__Description of the task__: After locating the line that contains "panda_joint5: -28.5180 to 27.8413" in the records below, write out exactly that line and each line after it through the one that contains "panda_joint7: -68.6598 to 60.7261", and nothing else.
—————
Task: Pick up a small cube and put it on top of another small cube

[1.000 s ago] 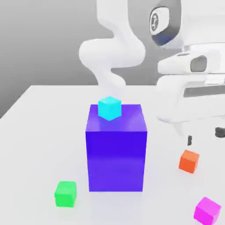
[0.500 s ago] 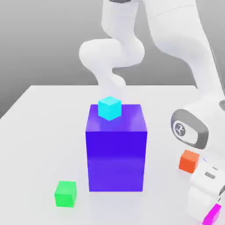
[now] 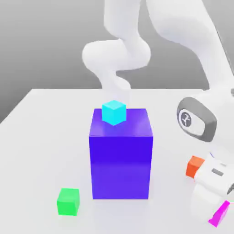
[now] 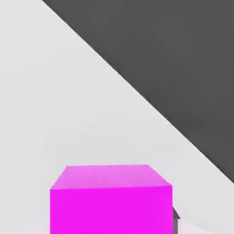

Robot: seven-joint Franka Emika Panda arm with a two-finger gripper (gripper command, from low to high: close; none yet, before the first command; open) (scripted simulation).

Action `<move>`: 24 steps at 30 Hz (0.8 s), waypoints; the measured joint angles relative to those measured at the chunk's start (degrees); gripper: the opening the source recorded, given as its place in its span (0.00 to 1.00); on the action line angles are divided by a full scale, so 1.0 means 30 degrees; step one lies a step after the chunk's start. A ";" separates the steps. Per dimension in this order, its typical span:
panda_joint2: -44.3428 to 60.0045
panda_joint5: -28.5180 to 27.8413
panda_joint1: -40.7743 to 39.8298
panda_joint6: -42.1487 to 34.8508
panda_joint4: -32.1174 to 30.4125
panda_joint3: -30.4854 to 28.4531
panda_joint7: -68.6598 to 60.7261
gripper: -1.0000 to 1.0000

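White tabletop (image 3: 45,137), exterior view's right near corner: my fingers are clamped on the magenta cube (image 4: 109,199), rigid, light, probably slick-faced, best held across opposite flat sides, well apart from the green cube (image 3: 68,201).

The big blue-purple block (image 3: 120,155) looks smooth and faintly glossy, the cyan cube (image 3: 114,112) on top of it, the green cube (image 3: 68,201) beside it, the orange cube (image 3: 194,165) and the magenta cube (image 4: 111,201) look plain matt, and the white table (image 3: 41,137) looks smooth with a soft sheen.
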 joint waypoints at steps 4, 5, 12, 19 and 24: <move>-0.0658 -0.0471 -0.1205 -0.0436 -0.0347 -0.0619 -0.2177 0.00; -0.0864 -0.0555 -0.1526 -0.0511 -0.0476 -0.0763 -0.2771 0.00; -0.2462 -0.0624 -0.3779 -0.0915 -0.1447 -0.1739 -0.7303 0.00; -0.4125 0.0165 -0.6082 -0.1172 -0.2469 -0.2607 -1.2434 0.00; -0.5222 0.1257 -0.7627 -0.1306 -0.3213 -0.3391 -1.6472 0.00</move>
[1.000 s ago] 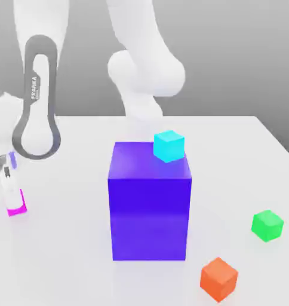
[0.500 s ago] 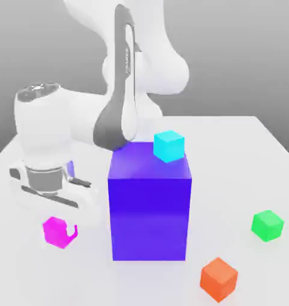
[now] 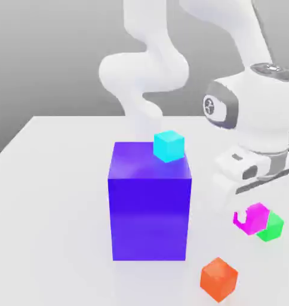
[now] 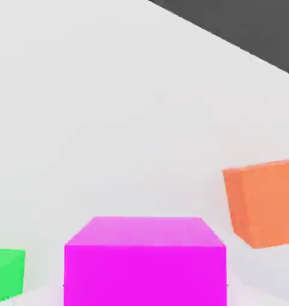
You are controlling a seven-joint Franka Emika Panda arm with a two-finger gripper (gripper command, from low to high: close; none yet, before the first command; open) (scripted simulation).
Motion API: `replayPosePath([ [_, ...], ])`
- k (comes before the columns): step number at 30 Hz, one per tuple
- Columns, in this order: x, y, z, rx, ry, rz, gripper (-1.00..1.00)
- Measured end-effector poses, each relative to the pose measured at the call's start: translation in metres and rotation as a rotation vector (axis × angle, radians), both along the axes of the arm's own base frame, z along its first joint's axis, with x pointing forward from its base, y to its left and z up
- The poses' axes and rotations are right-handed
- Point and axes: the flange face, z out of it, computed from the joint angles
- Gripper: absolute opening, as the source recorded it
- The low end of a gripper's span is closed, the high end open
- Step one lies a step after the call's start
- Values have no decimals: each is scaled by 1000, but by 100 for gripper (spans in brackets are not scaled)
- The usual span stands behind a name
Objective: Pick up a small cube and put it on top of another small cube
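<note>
Big blue-violet block (image 3: 149,203) centre frame in the exterior view, cyan cube (image 3: 169,146) on its top, back-right corner; my arm (image 3: 254,113) hangs upper right; my claw (image 3: 252,221) at right edge, lower-middle, closed on the small magenta cube (image 3: 257,215), held off the table; green cube (image 3: 271,226) partly hidden just behind it, contact unclear; orange cube (image 3: 219,278) bottom right, apart; white table (image 3: 51,209) underneath.

Bright, even, diffuse light fills both views, with only faint soft shadows on the white table (image 3: 51,179). A pale sheen glazes the top of the big blue block (image 3: 148,203). The backdrop darkens toward its upper edge.
</note>
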Motion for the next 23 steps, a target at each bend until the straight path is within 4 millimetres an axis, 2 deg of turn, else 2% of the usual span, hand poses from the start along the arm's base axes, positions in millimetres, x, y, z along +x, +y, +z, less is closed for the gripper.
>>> replayPosePath([
  [2,-34,40,4,-2,-2,124,-100],
  [4,-68,50,0,-25,8,178,-100],
  [6,-90,59,-10,-37,10,221,-100],
  [8,-58,31,-23,-39,12,117,-100],
  [13,-56,27,-63,-41,14,105,-100],
  [14,-56,26,-68,-41,15,106,100],
  [20,-57,26,-71,-41,16,107,100],
  [23,-54,27,-55,-41,12,104,100],
])
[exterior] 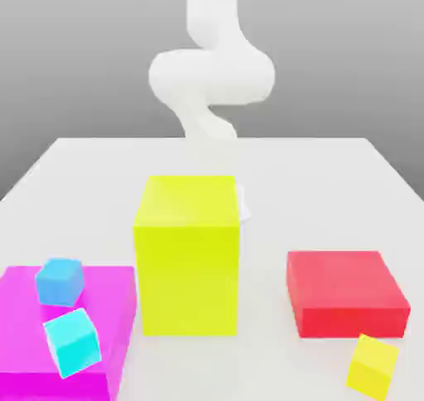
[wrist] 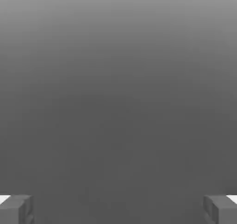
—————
__Response for this exercise__:
panda_joint5: -28.5180 to 27.8413
panda_joint1: -40.7743 to 39.8298
panda_joint6: -42.1487 to 34.8508
panda_joint4: -32.1174 to 30.4125
panda_joint3: -30.4854 to 28.4531
panda_joint7: -68.6598 to 60.7261

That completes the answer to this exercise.